C’mon, Zeke. See the good side of people. Be curious about them. Solve the problem of who they are, and they’ll be putty in your hands.
Just the way she was any time he touched her.
No. No more morose wallowing.
She concentrated on the screen—making herself focus on the bigger picture, watch the interplay, and not solely on Zeke’s face.
You can do this, Zeke. You can do this.
What was the guy on the other side of the microphone grinning about?
Oh, yeah. Spam killer software. Zeke blinked, trying to remember how he’d come up with the idea. Thank God, Quince stepped in.
Who cared how he’d come up with it? He’d moved on to other problems.
After Quince, Vanessa and Brenda’s ultimatum in his office, he’d gone home, eaten the balanced meals Brenda had had delivered and slept. The next morning, he’d read all the resignation letters, talked to each of those employees, then to the assembled staff.
Before Brenda sent him back home for more sleep, he’d managed to e-mail to his home account copies of what he’d been working on since he’d returned from Drago. The projects he’d been driving his staff nuts about.
And nuts was the operative word. As in—was he nuts?
Pure junk, he saw after a second night’s sleep. No wonder they’d rebelled.
This morning, though, he’d awakened with a new idea. Two, actually.
One was to check on Larry’s project to make the market work better for farmers around Drago. Interesting that Larry was the one employee who’d been perfectly happy these past weeks. Darcie would love that.
His smile and pleasure faded. Darcie wasn’t here to share it with him. She’d made that decision.
Of course, decisions could be unmade.
Like his decision this morning to carefully study his second new idea, to think it through, to run it by Vanessa, Quince, Brenda and others.

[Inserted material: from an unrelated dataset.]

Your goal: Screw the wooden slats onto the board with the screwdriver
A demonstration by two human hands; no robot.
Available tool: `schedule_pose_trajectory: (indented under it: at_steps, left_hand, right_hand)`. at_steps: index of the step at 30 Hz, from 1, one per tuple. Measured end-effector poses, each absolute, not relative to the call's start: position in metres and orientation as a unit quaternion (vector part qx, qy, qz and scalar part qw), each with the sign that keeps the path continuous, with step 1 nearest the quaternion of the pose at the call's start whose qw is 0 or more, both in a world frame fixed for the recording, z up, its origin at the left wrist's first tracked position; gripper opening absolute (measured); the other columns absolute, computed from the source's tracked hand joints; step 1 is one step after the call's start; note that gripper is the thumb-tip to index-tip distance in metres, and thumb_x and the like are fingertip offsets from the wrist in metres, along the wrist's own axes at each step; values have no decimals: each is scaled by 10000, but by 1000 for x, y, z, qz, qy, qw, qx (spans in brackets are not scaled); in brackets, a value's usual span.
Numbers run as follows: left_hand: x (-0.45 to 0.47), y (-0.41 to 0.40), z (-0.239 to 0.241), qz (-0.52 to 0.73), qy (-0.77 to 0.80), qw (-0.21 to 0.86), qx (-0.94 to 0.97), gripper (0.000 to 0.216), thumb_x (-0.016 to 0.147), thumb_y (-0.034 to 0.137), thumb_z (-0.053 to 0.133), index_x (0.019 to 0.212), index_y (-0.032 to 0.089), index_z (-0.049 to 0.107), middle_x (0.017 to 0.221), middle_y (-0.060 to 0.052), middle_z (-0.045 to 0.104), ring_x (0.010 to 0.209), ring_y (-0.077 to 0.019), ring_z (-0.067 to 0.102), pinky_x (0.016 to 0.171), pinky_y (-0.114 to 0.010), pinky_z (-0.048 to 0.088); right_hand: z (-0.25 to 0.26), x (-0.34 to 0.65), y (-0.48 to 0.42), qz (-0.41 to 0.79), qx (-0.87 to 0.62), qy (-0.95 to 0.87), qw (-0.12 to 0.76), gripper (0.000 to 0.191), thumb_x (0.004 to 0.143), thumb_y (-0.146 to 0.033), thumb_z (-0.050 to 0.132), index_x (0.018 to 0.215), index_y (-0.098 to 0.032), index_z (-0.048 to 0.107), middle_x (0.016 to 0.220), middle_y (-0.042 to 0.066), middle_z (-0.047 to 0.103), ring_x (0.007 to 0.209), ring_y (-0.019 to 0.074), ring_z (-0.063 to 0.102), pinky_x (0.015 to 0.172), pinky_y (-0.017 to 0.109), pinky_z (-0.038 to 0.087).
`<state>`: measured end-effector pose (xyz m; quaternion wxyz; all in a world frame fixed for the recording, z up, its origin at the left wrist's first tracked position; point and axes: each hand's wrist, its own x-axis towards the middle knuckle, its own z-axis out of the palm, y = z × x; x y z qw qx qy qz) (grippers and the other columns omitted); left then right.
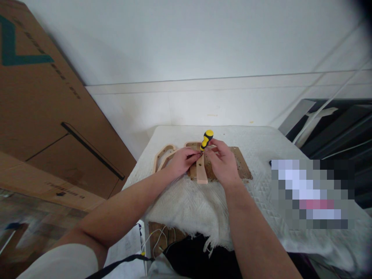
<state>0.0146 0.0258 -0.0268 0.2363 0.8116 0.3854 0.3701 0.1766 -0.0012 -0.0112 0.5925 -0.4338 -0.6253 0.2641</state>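
A yellow-and-black screwdriver stands tilted, its tip down at the upper part of a pale wooden piece with a dark hole in it. My right hand is closed at the screwdriver's lower handle, thumb and fingers against its right side. From the left, the fingers of my left hand are pinched together by the screwdriver's tip; what they hold there is too small to make out. Beneath the wooden piece lies a worn brown board marked with small holes. Curved pale wooden parts rest beyond my left hand.
A white textured cloth covers the table, its frayed edge hanging near my lap. On the left leans a large cardboard box. A white wall rises behind the table. Dark panels and a blurred-out patch are at the right.
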Motion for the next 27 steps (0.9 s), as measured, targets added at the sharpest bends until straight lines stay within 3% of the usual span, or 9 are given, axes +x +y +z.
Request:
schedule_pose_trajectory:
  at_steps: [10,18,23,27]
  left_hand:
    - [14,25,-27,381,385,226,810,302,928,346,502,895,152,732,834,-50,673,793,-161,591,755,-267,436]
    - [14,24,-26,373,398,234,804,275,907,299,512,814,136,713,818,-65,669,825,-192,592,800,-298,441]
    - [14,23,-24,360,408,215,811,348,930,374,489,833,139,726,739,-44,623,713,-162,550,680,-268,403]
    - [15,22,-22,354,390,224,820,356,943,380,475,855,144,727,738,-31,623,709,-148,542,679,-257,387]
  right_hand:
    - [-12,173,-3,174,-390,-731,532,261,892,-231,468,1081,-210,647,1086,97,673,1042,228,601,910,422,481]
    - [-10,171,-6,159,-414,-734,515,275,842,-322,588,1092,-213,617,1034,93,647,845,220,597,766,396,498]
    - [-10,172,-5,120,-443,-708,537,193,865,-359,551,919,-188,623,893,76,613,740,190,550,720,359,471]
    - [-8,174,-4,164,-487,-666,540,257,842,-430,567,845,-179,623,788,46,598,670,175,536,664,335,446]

Yeah, that decision definitely could be unmade. Because, dammit, when a move was right, it was right.
“…wraps up our presentation,” Quince was saying. “We hope you—”
“Not quite yet, Quince,” Zeke said, stepping to the microphones. “I want to tell you we’ll be making another major announcement. In three days in my hometown of Drago, Illinois.”
Zeke was back in town.
Even before Mrs. Richards flagged her down in front of the library at ten in the morning and breathlessly informed Darcie that Zeke had been seen, she had sensed him. Like a vibration traveling through the air and pounding against her nerves.
The vibration was so strong it threatened to knock her knees together as she stood at the front of the Community Center, keeping an eye on things outside as most of the citizens of Drago streamed inside.
Zeke was back. But he hadn’t come to see her. He hadn’t called. He hadn’t even let her catch sight of him.
That had to be deliberate. Didn’t it? There were only so many places to be in Drago and he hadn’t been in any of the obvious ones. Because she’d looked.
Strictly within her regular duties.
Of course, she’d known he’d be back. Ever since he’d made that mysterious announcement at the end of his news conference—when he’d called Drago his hometown—the town had been buzzing with it.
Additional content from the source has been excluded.